Prominenter Besuch im Inselhotel

Dass sein Haus aufgrund der idyllischen und zugleich strategisch günstigen Insellage gern für hohen politischen und prominenten Besuch gebucht wird, hätte er nie gedacht. Merkel war hier, Bill Gates, die Kelly Family. Diese übrigens mit einem Bus, der Freund hatte Recht gehabt, groß denken, groß bauen.

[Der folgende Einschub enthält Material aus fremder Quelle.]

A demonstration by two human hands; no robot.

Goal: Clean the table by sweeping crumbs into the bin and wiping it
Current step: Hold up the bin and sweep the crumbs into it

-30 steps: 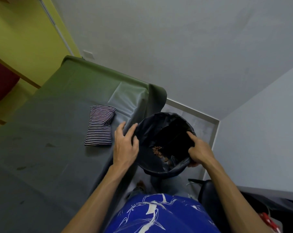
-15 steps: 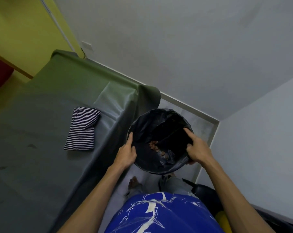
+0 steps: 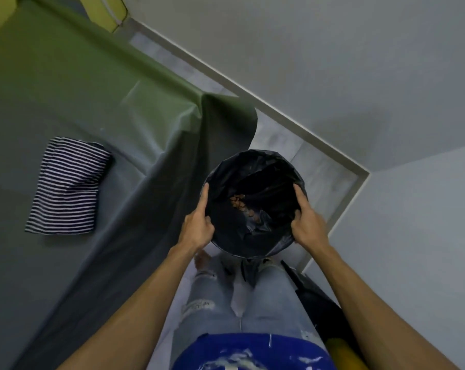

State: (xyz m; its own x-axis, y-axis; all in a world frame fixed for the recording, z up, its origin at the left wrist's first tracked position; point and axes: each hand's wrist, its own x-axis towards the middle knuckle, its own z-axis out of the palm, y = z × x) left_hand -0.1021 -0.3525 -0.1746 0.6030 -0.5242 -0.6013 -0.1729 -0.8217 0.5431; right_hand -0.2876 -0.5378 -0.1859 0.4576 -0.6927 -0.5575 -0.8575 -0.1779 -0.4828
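Observation:
A round bin (image 3: 255, 161) lined with a black bag hangs in front of my legs, beside the table's right edge. Brown crumbs (image 3: 240, 205) lie inside it. My left hand (image 3: 198, 225) grips the bin's left rim, thumb along the inner edge. My right hand (image 3: 307, 222) grips the right rim the same way. A folded black-and-white striped cloth (image 3: 66, 188) lies on the table (image 3: 52, 102), which is covered by a green-grey sheet that drapes over the corner.
A white wall and skirting run behind the bin, with a corner at the right. Pale floor tiles show below the bin. A dark object with a yellow part (image 3: 332, 340) stands at my right side.
Both hands have carried the bin lower and away from the table edge, down toward the floor in front of my legs. The view has tilted downward.

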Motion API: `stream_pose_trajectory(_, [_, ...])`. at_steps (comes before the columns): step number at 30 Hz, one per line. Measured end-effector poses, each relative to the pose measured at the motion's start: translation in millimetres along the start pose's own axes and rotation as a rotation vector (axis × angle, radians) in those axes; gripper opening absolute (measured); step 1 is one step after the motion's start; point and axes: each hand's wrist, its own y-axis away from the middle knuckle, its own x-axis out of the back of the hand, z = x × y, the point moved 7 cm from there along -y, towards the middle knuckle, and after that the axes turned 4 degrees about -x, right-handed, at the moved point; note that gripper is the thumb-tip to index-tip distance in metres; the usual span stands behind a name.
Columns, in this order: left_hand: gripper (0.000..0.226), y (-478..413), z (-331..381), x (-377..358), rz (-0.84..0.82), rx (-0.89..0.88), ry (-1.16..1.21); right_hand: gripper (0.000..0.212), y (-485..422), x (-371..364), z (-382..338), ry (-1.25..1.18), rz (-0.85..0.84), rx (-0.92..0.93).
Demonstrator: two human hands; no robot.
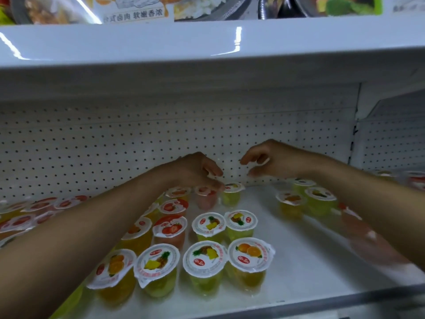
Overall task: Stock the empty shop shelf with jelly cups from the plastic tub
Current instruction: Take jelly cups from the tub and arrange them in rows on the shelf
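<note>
Many cups (208, 256) on shelf (299, 249), bare patch mid-right | my left grip (200, 171) at back cup (205, 201), hold unclear | right grip (271, 160) loosely spread, empty

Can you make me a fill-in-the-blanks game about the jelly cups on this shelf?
Between the arms, the rightmost front-row jelly cup has ____ pictured on its lid.
The back wall is dotted with small ____.
The right hand holds ____.
The left hand reaches the ____ row.
Missing words: oranges; holes; nothing; back.
</note>
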Motion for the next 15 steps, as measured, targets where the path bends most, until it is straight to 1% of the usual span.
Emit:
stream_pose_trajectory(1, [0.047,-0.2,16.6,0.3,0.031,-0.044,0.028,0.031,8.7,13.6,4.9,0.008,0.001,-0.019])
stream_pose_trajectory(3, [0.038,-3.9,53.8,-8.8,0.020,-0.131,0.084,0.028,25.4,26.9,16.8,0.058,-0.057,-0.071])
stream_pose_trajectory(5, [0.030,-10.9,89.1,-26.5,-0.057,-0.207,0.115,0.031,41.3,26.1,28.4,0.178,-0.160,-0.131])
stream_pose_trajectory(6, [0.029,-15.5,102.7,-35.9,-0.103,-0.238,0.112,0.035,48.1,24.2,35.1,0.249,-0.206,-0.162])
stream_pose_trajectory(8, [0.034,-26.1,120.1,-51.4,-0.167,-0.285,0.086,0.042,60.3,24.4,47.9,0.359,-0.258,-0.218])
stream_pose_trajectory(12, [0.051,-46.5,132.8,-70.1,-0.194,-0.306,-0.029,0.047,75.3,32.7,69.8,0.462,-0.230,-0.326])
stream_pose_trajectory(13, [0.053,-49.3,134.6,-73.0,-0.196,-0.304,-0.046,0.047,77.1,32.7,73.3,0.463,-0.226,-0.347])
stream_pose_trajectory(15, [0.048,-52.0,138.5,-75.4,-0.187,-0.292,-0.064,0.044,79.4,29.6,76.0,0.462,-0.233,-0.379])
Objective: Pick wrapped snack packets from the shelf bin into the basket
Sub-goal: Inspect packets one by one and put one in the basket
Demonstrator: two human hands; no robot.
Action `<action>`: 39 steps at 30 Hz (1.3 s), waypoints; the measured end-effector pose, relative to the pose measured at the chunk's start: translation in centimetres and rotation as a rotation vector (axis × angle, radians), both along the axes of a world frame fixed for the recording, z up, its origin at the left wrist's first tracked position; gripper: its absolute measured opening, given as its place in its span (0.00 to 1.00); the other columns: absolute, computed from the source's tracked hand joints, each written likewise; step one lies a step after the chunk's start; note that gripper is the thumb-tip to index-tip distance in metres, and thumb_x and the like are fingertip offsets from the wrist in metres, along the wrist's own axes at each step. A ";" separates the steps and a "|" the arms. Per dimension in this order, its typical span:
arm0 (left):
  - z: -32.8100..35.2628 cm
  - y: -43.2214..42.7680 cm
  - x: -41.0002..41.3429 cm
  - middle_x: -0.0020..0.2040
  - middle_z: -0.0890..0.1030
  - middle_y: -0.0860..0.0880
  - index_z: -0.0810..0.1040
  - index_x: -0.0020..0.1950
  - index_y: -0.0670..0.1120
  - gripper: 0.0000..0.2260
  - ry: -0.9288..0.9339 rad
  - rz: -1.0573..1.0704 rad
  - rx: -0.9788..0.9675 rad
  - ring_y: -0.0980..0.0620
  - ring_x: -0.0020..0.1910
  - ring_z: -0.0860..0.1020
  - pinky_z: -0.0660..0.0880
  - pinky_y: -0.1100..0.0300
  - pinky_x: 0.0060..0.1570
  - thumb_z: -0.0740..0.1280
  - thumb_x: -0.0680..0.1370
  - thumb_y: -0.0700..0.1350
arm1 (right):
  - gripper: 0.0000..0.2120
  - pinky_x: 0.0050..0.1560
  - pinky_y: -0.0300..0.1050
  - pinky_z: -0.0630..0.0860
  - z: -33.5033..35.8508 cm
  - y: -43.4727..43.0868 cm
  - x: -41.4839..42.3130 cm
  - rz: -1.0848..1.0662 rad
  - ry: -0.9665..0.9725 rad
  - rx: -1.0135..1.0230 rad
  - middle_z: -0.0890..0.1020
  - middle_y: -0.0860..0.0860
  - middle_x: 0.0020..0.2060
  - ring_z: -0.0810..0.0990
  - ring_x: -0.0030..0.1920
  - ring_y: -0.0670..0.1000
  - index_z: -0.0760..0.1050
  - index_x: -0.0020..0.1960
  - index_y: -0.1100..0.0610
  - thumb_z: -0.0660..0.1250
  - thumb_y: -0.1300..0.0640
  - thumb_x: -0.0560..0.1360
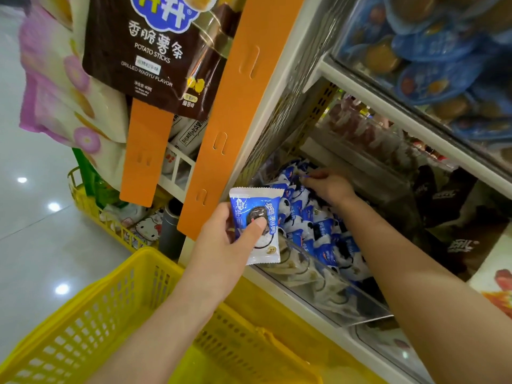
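Head: left hand pinches packet, right hand in bin.

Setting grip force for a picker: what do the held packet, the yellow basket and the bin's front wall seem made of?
Held packet: thin glossy plastic film, likely; crimped end seals and sheen. Yellow basket: rigid moulded plastic, satin finish; slotted lattice walls. Bin's front wall: clear hard plastic, perhaps acrylic; packets show through it.

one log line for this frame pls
left hand: holds blue packet | right hand: in bin, grip unclear | basket: below left hand
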State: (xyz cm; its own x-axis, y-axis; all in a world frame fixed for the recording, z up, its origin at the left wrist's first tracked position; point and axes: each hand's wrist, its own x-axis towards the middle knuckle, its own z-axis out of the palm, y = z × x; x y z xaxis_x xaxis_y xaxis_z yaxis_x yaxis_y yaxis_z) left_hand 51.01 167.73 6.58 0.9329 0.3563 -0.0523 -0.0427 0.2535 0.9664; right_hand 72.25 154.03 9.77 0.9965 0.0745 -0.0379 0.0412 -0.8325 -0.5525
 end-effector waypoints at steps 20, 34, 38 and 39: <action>2.0 -0.2 -3.2 0.56 0.82 0.45 0.72 0.64 0.49 0.15 0.014 -0.260 -0.628 0.46 0.52 0.82 0.79 0.48 0.48 0.57 0.79 0.48 | 0.05 0.40 0.42 0.81 3.9 -2.3 -16.9 0.279 0.187 0.607 0.79 0.57 0.45 0.83 0.41 0.50 0.76 0.48 0.55 0.68 0.61 0.73; 1.6 -1.0 -4.4 0.50 0.84 0.47 0.77 0.58 0.48 0.19 0.151 -0.481 -0.401 0.47 0.48 0.83 0.80 0.52 0.46 0.64 0.71 0.55 | 0.08 0.45 0.36 0.74 3.5 -0.3 -20.0 0.441 0.169 0.313 0.82 0.49 0.40 0.78 0.41 0.41 0.80 0.45 0.54 0.65 0.51 0.75; 2.0 -0.7 -4.2 0.52 0.83 0.46 0.77 0.60 0.49 0.22 0.077 -0.513 -0.509 0.48 0.50 0.82 0.80 0.55 0.45 0.65 0.68 0.57 | 0.06 0.45 0.33 0.76 3.7 -0.1 -19.8 0.338 0.096 0.491 0.84 0.51 0.42 0.81 0.43 0.45 0.81 0.47 0.57 0.68 0.55 0.74; 2.0 -0.7 -4.1 0.53 0.83 0.47 0.76 0.60 0.50 0.22 0.054 -0.512 -0.529 0.49 0.51 0.82 0.80 0.55 0.45 0.65 0.69 0.57 | 0.06 0.45 0.34 0.77 3.7 -0.1 -19.7 0.322 0.095 0.538 0.85 0.51 0.42 0.81 0.44 0.46 0.81 0.47 0.57 0.68 0.56 0.73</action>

Angefangen hatte alles mit ganz kleinen Häusern. Als Kind ist er immer mal wieder mit der Familie in einem Hotel in Lübeck zu Gast. Da gibt es eine Spielecke mit niedlichen kleinen Häusern, Autos und sogar Verkehrsschildern. Das findet er toll. So etwas will er einmal haben. Heute schenkt er den Kindern seiner Hotelgäste echte Matchboxautos. Mit Kundenbindung kann man nicht früh genug beginnen. „Die feiern dann hoffentlich später im Inselhotel ihre Hochzeit.“

Holzstapel ausgeschildert

Er selber will noch etwa zehn Jahre arbeiten. An so etwas wie Ruhestand denkt er noch lange nicht. Er hat ja zu tun. Zum Beispiel will er den kuriosen Holzstapel-Streit mit der Stadt zu Ende bringen. Weil das so viel Zeit und Energie frisst, für einen Unternehmer kostbares Gut. Scholz versucht, es mit Humor zu tragen, hat den Weg zu jenem Holzstapel, für den die Stadt eine Baugenehmigung verlangt, jetzt sogar ausgeschildert. „Die Besucher fragen ja schon danach.“ Und dann möchte er irgendwann auch mal das ernten, was er begonnen hat. Es denen zeigen, die ihn vielleicht für verrückt hielten damals. Er erklärt: An jedem großen Projekt sind drei beteiligt: Der Erste plant, der Zweite macht, der Dritte erntet. Burkhard Scholz will auch der Dritte sein.